中国国家博物馆藏“纺织画像石”(资料图)中国国家博物馆藏“纺织画像石”(资料图)
牛耕图拓片(资料图)牛耕图拓片(资料图)

  慧眼能识书圣二帖

  清末民初,世值动乱,国之宝物流于民间、厂肆甚多,张伯英则极力购藏保护之。最为世人所称道的是张伯英先生当年购藏王羲之的《此事帖》和《十七帖》。
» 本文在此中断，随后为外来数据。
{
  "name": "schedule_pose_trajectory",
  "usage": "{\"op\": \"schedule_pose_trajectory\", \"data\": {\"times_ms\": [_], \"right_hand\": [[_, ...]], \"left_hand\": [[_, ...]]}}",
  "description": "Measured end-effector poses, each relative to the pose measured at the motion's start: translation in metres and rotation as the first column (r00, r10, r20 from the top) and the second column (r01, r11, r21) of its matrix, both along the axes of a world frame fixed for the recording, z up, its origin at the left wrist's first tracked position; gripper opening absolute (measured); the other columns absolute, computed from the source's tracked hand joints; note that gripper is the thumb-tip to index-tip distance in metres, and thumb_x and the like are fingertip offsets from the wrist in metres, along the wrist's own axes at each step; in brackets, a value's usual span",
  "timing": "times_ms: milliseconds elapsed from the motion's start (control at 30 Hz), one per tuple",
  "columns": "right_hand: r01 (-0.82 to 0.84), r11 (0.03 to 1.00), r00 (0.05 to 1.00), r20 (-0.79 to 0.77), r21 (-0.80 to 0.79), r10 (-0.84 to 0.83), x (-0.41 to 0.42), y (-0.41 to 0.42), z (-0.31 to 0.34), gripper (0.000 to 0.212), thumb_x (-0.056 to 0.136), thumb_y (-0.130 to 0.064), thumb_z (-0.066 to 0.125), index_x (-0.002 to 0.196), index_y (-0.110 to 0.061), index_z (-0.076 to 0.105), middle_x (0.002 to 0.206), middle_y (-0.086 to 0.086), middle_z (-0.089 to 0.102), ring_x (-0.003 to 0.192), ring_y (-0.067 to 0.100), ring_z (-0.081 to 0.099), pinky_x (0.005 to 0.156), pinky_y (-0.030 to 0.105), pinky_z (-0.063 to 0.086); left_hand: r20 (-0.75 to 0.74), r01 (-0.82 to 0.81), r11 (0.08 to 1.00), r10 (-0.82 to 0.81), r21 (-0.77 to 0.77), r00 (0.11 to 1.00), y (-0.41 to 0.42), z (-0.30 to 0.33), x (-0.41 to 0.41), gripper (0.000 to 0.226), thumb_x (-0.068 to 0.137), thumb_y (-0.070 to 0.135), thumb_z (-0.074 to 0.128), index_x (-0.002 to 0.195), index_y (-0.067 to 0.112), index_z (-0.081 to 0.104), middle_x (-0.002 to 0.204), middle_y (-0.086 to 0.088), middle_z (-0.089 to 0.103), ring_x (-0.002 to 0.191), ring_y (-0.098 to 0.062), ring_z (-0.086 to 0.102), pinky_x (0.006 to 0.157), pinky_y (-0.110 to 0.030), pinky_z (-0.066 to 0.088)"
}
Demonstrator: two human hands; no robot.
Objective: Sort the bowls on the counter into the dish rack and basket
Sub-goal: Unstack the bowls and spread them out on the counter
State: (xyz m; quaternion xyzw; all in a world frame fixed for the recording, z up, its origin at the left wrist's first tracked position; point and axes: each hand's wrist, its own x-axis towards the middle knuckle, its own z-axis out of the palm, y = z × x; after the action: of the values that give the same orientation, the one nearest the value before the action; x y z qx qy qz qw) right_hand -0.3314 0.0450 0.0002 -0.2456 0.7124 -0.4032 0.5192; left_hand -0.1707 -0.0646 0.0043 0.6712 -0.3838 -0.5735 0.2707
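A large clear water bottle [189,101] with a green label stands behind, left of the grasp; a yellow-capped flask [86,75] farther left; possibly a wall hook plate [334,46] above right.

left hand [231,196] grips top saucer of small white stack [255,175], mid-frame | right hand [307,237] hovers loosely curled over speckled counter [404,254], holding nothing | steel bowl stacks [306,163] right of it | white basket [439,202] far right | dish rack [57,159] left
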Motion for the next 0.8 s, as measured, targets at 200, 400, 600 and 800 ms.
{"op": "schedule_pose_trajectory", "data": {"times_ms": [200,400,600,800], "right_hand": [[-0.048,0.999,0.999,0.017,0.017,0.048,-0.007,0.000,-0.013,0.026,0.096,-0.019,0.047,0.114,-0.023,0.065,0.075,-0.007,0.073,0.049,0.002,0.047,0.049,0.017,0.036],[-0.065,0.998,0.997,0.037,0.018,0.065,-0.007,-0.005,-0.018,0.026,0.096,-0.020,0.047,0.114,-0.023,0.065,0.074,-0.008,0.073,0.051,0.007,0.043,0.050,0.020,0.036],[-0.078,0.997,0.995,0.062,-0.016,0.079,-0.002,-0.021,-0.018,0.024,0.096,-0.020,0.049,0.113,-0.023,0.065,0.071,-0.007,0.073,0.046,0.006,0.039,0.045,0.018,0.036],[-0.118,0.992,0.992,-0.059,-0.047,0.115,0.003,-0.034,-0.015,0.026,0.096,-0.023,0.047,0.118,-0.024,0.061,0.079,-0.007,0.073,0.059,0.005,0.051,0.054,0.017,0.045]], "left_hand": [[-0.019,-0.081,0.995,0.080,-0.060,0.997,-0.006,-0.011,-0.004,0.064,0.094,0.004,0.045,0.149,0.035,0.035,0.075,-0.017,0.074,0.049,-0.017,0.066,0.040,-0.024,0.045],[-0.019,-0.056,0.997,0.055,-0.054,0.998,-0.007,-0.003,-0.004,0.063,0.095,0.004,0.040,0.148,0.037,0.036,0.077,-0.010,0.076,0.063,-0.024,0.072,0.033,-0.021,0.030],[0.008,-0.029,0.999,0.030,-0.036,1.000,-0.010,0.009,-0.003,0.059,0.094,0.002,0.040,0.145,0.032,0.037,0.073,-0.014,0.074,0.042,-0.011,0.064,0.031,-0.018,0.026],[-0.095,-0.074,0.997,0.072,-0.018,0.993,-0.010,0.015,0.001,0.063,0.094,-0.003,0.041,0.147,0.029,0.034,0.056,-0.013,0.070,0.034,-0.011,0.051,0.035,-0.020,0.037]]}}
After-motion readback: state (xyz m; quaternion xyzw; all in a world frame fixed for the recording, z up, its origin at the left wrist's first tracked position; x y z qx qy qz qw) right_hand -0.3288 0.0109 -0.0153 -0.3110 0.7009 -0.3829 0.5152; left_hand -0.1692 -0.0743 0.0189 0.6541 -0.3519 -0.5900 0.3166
王羲之 此事帖 (资料图)王羲之 此事帖 (资料图)

  释文:昨□有此事。以与卿共事,每念不以法。然欲不可长。

  摹本,纸本。3行,20字。王羲之,草书。铜山张伯英藏。

  《此事帖》三行二十字,曾刻入《郁冈斋帖》和《经训堂帖》等,钤有金章宗“明昌御览”等数印及黄庭坚、黄伯思诸家的观款,明吴宽题跋:“右军此帖所存仅二十字,亦盖尝入金源御府,章宗数印犹灿然楮墨间,签题亦其手笔,信可宝也。”明陈绎也说:“右军《此事帖》三行,笔如游龙,所谓笔书也。”

  书圣王羲之的书法, 自唐之后,片纸只字无存,我们也只有从唐人的摹刻勾填中去领略他书法的风采了,这件《此事帖》是唐代的摹本,舒展大方,行笔流便,雍容酣畅,欹侧萧散,真瑰宝也。

  《十七帖》更是宝中之宝。王羲之书法的代表作,历来推《兰亭序》《集字圣教序》和《十七帖》。《十七帖》集王羲之尺牍二十九种,多为致蜀地益州刺史周抚者,源远且正,为王书中最为可信者,其书法精绝,历来奉为草书圭臬,是各代习写草书的范本。唐代的张彦远、宋代的黄伯思都把《十七帖》称之为“逸少书中之龙”。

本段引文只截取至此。